In our experience, the following factors mitigate against PPU success (especially outside London):
- Having been an executive director at an NHS Trust, as well as CEO of four private healthcare businesses, I would describe NHS management as a tough gig. Targets and pressure from regional and central offices are relentless, and there is limited bandwidth (outside big London Trusts) to think about private patients.
- Trust execs are keen to avoid adverse publicity. There are plenty of critics (internally and externally) arguing that PPUs are immoral and take capacity from NHS patients. (My view is that clinician time rather than physical capacity is the bottleneck. Once NHS clinicians have performed their allotted time, they are free to work in the local private hospital or do whatever they want, so why not give them the opportunity to work in the PPU?
- PPU management bandwidth. The bigger PPUs have management teams of similar calibre to private hospitals. Smaller PPUs often have highly motivated individuals, but they are expected to combine operational management, with consultant relations, PMI negotiations, billing management, and the work of seven departments in a private hospital group.
- Limited commercial negotiating power and skills.

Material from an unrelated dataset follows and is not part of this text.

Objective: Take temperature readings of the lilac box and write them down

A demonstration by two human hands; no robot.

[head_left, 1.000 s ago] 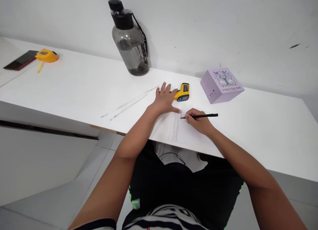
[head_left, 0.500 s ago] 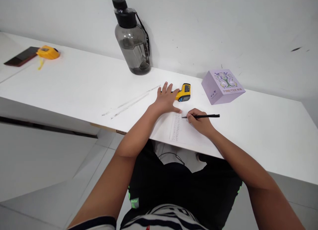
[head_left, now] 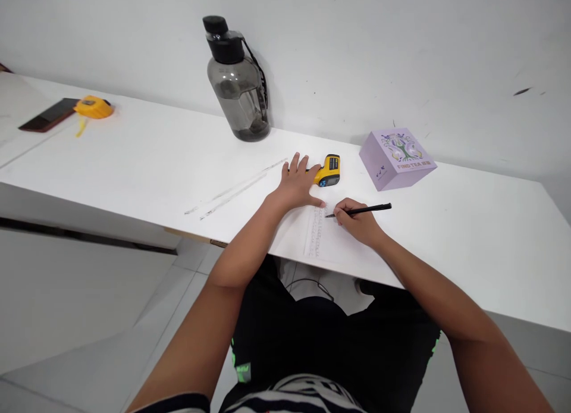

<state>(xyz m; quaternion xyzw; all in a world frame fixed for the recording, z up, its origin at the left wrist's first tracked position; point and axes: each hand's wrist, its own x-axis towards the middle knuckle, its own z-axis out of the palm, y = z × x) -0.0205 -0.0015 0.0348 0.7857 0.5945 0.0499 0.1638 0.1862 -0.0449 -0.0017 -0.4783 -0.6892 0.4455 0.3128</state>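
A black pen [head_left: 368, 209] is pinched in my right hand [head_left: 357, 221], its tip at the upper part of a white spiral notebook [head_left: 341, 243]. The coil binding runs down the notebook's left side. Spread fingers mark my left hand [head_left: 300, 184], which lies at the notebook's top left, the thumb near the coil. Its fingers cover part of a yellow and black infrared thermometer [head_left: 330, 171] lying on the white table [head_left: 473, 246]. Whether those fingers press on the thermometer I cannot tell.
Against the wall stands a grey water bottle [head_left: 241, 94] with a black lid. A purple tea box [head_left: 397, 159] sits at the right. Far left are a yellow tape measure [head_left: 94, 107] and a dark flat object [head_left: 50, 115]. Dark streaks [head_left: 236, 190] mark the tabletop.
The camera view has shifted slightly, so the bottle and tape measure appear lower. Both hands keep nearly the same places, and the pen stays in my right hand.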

PPUs typically realise prices from PMI 10-20% below private hospital groups. Billing PMI requires specialist skills, and our audits have shown under-billing of 10-20+ %
- Lack of capital. PPUs really only need capital for private day pods/ rooms and consultation rooms, if other facilities are shared with NHS services. Nonetheless, NHS Trusts (except the large London ones described above) inevitably prioritise investment in NHS services.

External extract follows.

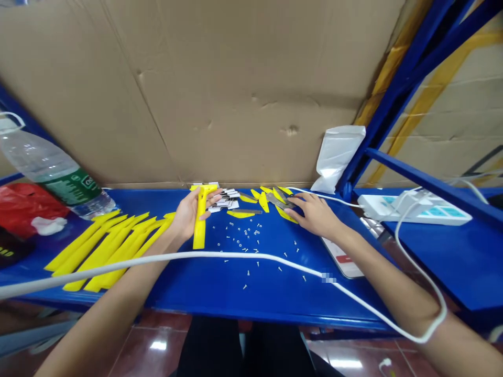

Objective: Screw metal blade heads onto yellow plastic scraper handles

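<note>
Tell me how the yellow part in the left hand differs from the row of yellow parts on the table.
The held part is up in the left hand, while the row lies on the blue table. The held part points nearly straight toward the person; the row's parts slant. The held part is single, the row several. Both are yellow and long.

Even, fairly bright light covers my left hand (184, 215), right hand (317, 213) and the blue metal tabletop (188, 293). Below it, glossy reddish floor tiles (157, 361) throw white glare. On it, small silvery screws (248, 273) look soft. Pixelation masks part of the white cable (251, 255) crossing above it; wide-angle distortion slants the blue metal post (394, 102) at its right.
</note>
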The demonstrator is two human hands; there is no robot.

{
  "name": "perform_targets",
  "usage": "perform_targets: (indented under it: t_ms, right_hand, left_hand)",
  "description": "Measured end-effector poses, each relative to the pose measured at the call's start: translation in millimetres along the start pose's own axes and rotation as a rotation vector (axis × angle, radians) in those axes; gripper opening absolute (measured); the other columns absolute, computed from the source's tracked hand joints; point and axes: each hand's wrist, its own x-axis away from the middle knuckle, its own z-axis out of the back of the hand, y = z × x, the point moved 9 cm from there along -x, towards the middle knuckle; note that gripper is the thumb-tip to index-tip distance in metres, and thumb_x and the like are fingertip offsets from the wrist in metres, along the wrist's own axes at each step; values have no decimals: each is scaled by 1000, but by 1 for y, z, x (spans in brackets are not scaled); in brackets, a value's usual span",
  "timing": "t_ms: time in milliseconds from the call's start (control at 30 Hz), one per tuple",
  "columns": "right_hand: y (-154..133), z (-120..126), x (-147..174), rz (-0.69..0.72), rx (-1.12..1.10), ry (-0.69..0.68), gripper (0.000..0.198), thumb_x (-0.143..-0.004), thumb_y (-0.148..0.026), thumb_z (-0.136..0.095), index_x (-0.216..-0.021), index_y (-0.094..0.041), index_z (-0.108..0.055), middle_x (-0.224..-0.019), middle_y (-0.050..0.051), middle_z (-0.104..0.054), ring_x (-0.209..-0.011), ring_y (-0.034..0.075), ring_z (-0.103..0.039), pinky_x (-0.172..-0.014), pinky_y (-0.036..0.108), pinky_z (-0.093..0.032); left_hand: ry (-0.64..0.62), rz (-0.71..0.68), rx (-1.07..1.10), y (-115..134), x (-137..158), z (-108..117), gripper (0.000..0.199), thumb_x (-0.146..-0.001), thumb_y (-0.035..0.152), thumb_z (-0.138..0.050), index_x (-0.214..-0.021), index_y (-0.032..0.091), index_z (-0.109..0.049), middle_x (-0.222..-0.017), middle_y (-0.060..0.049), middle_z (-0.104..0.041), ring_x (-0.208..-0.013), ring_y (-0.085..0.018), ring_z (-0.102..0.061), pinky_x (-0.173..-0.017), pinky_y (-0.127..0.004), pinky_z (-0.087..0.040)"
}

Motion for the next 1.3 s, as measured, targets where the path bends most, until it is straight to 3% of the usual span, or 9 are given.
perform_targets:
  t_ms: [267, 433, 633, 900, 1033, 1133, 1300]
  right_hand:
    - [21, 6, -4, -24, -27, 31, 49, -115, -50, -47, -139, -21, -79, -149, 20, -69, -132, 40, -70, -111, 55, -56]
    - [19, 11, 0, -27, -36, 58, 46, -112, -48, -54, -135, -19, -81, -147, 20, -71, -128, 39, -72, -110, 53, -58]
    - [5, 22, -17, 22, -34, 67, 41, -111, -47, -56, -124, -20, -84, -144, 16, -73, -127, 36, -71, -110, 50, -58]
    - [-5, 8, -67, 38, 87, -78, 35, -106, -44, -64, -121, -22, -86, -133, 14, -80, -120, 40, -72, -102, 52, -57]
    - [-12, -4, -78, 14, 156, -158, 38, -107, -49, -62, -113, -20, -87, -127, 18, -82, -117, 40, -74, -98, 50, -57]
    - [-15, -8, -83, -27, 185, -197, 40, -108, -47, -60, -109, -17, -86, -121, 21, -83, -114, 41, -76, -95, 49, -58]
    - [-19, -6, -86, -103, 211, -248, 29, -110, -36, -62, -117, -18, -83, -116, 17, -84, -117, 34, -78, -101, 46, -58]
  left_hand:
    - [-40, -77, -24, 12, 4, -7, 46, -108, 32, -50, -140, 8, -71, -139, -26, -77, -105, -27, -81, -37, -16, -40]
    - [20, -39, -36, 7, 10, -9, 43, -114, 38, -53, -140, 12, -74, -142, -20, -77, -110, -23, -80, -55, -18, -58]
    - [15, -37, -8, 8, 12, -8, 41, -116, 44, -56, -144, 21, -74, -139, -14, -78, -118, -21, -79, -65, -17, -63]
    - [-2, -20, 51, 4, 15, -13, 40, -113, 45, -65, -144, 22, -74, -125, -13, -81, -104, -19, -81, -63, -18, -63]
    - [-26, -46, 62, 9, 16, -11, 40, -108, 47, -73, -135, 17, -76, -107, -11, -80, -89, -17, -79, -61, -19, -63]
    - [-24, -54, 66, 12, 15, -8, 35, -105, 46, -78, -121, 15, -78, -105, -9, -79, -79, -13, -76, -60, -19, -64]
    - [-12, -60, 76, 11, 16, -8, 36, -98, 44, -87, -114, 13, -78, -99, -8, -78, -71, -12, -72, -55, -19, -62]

- NHS access targets. One of the reasons that NHS management is difficult is that ministerial/ political targets to reduce waiting lists, translate through layers of apparatchiks into a brutal performance regime. An element of Trust funding is dependent upon hitting 104% of 2019 activity, whilst many beds are blocked by medically fit patients. Many PPU beds have been handed to NHS patients.
If (and it is a big if) Trusts can overcome these challenges, they could potentially dramatically grow their share of private patient activity. Some Trusts have recognised the benefits of PPUs, but realising that they lack the capital, have created partnerships with private providers. A list of the key partnerships is given below.
Many attempts to create these partnerships have failed (we have a list but I have chosen not to include it) due to internal resistance, management changes and lack of suitable sites within the trust, and private operators are inherently sceptical. Some have done fantastically well. In 2010, The Christie was generating £10m of private patient income with profits unknown. It created a partnership with HCA, which invested all of the capital (c£25m) to create a business which in 2019 made c£13m profit on almost £50m of revenues, with The Christie receiving 49%.